La si chiami “Csr” (corporate social responsability), o, come sta diventando di moda adesso, “Esg” (environment, social and governance), la responsabilità sociale d’impresa è un tema caldissimo da anni. Forse la più forte tendenza del nuovo millennio. Non c’è impresa che non si presenti come socialmente responsabile, in particolare nei confronti dell’ambiente.
Csr: dichiarazioni d’intenti o vera partecipazione?
Tanto che alcune aziende hanno creato reparti destinati appositamente a occuparsi delle buone cause. A volte si tratta di pure dichiarazioni d’intenti, altre di interventi di sola facciata, tanto che per questi casi si è introdotto un nuovo termine, green washing. Espressione con cui non si intende in senso stretto chi millanta di occuparsi dell’ambiente, ma più in generale chi solo a parole (e a comunicati stampa), si comporta in modo socialmente responsabile.
Il caso Esselunga a chi interessa davvero?
Il problema, che nella mia attività di sociologo sto riscontrando, è che l’opinione pubblica sembri essere più interessata a un sorta di responsabilità sociale “effimera”.
Prendiamo un esempio. Lo scorso 20 febbraio Domenico Megali ha pubblicato sulla nostra testata l’articolo “Esselunga, il crollo dell’immagine”, che iniziava così: “La tragedia che ha falciato in un solo schianto cinque vite di lavoratori impegnati nel cantiere di Esselunga a Firenze ha creato una spaccatura nel web. E non solo. Da una parte c’è chi addita il colosso della grande distribuzione come colpevole, dall’altra c’è chi assolve la catena dei supermercati. Non vogliamo entrare nel merito, né tanto meno condannare o assolvere. Lo farà la Giustizia nel suo corso naturale. Proponiamo invece una lettura su quanto le morti di Firenze stiano scalfendo la fiducia dei consumatori nei confronti di questo brand. Con il conseguente crollo della sua immagine. O no?”.

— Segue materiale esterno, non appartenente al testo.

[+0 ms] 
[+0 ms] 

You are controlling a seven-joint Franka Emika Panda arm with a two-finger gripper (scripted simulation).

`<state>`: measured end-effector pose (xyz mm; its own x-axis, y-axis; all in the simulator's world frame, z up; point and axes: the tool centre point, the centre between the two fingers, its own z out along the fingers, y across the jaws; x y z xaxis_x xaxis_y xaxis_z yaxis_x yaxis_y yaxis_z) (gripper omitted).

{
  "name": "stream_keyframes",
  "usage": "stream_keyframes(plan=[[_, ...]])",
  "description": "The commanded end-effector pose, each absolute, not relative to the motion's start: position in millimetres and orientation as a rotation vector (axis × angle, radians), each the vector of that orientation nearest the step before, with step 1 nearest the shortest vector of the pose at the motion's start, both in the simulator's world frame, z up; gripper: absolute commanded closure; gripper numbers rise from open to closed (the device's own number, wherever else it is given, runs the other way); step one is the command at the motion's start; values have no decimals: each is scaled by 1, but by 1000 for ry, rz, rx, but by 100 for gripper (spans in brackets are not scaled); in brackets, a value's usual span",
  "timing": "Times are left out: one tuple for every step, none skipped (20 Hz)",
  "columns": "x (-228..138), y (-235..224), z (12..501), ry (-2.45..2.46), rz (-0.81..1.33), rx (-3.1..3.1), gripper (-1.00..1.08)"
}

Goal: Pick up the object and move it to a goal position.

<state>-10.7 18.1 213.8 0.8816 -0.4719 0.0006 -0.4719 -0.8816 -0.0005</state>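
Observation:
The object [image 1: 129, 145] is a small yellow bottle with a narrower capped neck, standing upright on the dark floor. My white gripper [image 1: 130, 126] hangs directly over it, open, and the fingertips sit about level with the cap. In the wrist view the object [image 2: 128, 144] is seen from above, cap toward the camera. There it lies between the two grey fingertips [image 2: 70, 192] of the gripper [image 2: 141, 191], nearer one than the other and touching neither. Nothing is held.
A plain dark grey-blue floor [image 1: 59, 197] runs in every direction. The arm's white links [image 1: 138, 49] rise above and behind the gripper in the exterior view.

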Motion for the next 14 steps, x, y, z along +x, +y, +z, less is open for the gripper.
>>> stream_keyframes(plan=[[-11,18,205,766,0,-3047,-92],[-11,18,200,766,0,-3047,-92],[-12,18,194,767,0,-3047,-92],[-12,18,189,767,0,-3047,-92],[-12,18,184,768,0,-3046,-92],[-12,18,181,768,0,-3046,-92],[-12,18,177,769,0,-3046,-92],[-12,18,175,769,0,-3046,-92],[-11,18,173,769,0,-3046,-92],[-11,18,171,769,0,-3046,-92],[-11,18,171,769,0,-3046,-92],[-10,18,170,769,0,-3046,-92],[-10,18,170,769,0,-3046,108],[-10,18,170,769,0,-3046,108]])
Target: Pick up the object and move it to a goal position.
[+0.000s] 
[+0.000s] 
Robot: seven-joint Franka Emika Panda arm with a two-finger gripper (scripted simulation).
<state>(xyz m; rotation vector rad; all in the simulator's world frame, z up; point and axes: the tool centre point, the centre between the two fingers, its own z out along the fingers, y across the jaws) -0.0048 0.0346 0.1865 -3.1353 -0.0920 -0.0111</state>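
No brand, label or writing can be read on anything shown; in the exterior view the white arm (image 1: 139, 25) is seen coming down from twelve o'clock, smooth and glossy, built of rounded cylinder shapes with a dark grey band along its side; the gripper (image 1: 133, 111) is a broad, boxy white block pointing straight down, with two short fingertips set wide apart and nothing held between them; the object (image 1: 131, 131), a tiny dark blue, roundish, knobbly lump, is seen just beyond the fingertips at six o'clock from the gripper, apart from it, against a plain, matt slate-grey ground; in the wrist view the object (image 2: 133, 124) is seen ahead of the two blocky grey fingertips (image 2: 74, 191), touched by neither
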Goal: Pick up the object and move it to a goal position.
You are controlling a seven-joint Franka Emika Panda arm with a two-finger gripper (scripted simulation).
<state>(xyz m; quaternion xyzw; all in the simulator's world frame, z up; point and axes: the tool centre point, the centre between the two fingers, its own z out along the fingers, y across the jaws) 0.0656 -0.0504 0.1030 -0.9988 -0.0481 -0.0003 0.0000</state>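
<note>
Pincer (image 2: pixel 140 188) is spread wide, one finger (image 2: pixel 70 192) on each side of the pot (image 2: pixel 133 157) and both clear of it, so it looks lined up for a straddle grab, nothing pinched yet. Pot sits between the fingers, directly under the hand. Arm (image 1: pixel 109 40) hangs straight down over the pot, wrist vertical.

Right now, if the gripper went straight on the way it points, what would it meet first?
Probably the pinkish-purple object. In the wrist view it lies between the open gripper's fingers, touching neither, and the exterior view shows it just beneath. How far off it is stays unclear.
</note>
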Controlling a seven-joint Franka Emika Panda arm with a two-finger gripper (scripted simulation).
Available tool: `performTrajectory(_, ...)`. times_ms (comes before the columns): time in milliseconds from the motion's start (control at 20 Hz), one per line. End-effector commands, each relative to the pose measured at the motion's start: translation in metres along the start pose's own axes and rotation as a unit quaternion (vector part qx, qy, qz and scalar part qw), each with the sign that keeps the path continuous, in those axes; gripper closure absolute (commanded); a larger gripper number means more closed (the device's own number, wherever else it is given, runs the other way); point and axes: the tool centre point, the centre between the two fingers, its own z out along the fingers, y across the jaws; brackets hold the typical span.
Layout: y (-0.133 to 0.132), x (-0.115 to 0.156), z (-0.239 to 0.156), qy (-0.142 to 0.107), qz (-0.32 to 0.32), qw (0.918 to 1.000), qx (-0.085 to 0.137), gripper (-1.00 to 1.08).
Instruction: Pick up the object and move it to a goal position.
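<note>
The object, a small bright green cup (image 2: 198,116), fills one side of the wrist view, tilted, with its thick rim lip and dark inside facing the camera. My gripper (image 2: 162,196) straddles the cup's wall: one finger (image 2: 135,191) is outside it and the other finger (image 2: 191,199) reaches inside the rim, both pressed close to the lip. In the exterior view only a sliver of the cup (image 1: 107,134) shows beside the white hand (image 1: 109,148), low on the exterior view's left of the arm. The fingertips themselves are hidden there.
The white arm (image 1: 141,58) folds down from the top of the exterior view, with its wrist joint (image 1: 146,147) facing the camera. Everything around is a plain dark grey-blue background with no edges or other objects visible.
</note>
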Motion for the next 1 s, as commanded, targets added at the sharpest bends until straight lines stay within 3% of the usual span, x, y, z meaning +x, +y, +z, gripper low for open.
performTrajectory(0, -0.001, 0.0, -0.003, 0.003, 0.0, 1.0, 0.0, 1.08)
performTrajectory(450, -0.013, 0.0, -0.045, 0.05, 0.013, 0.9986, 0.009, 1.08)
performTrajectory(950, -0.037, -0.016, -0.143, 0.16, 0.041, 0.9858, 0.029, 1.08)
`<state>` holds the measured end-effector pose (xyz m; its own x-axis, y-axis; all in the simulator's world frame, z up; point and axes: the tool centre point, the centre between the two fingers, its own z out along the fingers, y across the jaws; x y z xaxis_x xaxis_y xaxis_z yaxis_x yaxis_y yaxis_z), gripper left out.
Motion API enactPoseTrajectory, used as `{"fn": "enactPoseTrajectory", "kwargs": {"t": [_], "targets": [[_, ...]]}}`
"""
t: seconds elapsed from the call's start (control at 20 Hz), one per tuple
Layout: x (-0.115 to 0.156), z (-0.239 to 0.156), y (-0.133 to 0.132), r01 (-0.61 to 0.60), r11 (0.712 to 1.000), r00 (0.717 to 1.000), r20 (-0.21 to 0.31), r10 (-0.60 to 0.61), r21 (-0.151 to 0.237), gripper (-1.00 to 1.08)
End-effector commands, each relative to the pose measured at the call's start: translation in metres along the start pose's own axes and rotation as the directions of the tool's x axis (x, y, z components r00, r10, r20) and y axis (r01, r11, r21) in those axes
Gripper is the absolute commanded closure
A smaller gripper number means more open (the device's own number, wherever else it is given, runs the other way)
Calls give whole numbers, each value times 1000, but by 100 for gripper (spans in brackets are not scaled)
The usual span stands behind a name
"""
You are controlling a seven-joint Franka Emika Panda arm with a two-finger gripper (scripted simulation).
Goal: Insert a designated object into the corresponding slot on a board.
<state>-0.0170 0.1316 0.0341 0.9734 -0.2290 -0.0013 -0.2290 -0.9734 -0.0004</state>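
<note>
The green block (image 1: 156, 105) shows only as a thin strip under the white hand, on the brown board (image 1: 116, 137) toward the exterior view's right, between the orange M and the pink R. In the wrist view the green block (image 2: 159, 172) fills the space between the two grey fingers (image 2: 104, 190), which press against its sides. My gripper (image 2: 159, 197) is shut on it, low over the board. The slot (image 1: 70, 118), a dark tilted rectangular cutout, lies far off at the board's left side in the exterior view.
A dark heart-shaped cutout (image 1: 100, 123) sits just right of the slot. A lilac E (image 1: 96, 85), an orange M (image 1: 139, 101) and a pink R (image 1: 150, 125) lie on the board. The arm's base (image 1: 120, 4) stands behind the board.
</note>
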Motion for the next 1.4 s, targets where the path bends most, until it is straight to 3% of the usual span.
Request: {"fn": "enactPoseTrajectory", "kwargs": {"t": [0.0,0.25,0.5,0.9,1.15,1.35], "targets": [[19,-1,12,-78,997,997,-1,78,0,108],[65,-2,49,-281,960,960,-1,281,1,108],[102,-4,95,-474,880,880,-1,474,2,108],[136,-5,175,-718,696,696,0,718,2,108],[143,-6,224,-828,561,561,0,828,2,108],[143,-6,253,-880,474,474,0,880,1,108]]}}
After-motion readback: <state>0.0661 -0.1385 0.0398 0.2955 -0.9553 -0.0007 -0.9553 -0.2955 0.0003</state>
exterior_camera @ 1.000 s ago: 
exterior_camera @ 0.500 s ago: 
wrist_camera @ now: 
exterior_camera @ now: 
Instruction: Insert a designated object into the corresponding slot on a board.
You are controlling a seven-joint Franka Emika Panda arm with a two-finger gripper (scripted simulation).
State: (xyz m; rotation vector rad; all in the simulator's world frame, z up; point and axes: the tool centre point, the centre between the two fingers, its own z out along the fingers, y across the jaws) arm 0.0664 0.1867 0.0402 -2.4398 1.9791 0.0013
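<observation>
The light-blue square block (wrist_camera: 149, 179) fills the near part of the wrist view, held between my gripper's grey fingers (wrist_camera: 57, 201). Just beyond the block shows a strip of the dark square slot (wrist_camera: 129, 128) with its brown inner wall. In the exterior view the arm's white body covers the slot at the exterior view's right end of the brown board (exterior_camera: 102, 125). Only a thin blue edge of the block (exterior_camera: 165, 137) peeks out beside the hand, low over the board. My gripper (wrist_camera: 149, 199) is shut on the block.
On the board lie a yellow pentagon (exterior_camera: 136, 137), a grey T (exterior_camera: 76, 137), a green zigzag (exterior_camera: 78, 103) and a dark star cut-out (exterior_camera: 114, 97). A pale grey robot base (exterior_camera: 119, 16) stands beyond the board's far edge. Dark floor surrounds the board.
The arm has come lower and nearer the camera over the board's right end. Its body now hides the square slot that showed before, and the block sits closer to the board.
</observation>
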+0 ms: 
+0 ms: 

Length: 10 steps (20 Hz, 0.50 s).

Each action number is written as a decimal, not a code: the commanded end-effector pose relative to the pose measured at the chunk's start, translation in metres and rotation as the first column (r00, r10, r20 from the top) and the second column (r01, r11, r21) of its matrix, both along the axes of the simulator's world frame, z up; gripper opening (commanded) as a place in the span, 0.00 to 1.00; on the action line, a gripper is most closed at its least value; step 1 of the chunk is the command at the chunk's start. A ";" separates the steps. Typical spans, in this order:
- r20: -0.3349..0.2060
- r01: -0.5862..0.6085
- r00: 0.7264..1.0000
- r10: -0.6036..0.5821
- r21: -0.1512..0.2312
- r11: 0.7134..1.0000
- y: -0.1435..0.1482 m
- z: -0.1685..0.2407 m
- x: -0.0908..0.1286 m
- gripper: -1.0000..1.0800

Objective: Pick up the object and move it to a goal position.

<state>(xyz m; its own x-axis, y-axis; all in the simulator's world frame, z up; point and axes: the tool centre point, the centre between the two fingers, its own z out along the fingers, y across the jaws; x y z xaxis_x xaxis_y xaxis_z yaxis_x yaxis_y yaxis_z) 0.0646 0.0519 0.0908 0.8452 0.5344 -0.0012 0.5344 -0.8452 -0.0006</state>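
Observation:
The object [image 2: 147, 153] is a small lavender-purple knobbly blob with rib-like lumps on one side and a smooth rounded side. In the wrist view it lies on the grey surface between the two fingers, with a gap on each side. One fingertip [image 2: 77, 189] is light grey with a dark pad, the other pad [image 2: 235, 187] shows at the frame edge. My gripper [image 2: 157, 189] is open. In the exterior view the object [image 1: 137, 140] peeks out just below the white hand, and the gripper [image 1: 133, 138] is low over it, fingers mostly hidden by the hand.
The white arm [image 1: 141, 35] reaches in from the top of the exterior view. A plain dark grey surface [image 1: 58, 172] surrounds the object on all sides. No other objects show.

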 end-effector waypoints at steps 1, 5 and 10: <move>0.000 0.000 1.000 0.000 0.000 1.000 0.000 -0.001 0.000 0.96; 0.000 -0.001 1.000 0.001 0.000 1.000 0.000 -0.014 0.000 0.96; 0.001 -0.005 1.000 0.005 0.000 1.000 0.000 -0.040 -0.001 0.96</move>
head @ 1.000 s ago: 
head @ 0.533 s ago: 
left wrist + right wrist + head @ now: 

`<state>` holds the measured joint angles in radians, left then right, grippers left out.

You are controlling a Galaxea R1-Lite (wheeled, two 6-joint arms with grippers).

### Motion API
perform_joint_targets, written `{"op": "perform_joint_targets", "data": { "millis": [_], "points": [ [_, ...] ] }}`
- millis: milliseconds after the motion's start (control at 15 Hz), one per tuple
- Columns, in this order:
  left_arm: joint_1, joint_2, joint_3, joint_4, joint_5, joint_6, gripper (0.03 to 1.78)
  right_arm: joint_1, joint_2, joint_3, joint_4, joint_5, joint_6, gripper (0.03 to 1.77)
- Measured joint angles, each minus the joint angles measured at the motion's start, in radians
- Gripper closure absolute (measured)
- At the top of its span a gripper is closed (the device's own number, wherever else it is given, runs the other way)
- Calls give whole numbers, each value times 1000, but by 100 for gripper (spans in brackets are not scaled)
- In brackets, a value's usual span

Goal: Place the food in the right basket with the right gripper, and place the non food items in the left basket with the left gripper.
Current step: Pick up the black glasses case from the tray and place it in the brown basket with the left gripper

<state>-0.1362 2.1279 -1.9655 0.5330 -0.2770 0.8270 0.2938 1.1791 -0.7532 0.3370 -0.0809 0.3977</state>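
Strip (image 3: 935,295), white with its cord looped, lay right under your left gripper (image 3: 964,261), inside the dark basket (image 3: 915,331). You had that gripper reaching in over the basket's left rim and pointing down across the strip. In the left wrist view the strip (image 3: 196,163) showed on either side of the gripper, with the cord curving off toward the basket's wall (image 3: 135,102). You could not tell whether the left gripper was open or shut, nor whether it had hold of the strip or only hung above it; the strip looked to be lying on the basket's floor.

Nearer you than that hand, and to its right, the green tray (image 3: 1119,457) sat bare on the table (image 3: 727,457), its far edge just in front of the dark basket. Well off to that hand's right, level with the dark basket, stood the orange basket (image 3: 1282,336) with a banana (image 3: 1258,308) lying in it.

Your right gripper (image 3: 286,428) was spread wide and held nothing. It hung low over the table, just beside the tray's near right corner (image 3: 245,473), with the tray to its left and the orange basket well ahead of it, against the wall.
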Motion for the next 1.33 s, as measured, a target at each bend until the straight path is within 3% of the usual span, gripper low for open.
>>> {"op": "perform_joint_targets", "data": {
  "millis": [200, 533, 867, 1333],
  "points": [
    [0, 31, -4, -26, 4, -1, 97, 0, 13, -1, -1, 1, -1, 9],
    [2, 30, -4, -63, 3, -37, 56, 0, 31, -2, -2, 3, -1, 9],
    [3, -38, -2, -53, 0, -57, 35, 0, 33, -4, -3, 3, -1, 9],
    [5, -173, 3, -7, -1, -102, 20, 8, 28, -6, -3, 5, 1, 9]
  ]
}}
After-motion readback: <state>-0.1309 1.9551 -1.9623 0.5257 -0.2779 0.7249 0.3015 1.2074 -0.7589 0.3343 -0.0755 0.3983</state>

Una tragedia finita nel dimenticatoio…
La premessa, logica, dell’articolo era: in un momento in cui l’attenzione alla responsabilità d’impresa è massima, un’azienda di gran nome, come Esselunga, potrebbe avere una profonda crisi d’immagine per queste morti che, al di là di ogni aspetto legale, sono collegate al suo nome. Invece, tolta qualche piccola iniziale schermaglia sui social di cui accennava Megali, il tutto è finito in un assordante silenzio. A parte qualche suggestiva iniziativa di bandiera (come la proposta di creare un parco nel luogo dell’incidente, da dedicare alle cinque vittime) sembra che la tragedia sia finita nel dimenticatoio. Non dispongo ancora di dati e ricerche, ma la sensazione è che l’immagine di Esselunga abbia subito al massimo qualche leggera ammaccatura, senza peraltro conseguenze negative sulle vendite. Del resto sui media e nei social non se ne parla più.
Ferragni-Balocco: esempio di “total green washing”?
Il contrasto con lo scandalo Ferragni-Balocco, che per settimane ha intasato mass media e web è stridente. Ha creato più scalpore una comunicazione giudicata ingannevole riguardo a donazioni benefiche che la morte di cinque lavoratori. Questo fa pensare a una sorta di “total green washing” per qualche verso speculare a quello attuato da alcune aziende. Il pubblico (anche perché condizionato dai media) sembra appassionarsi, riguardo alla csr-esg, più a casi da show business che a vere e ben più gravi tragedie.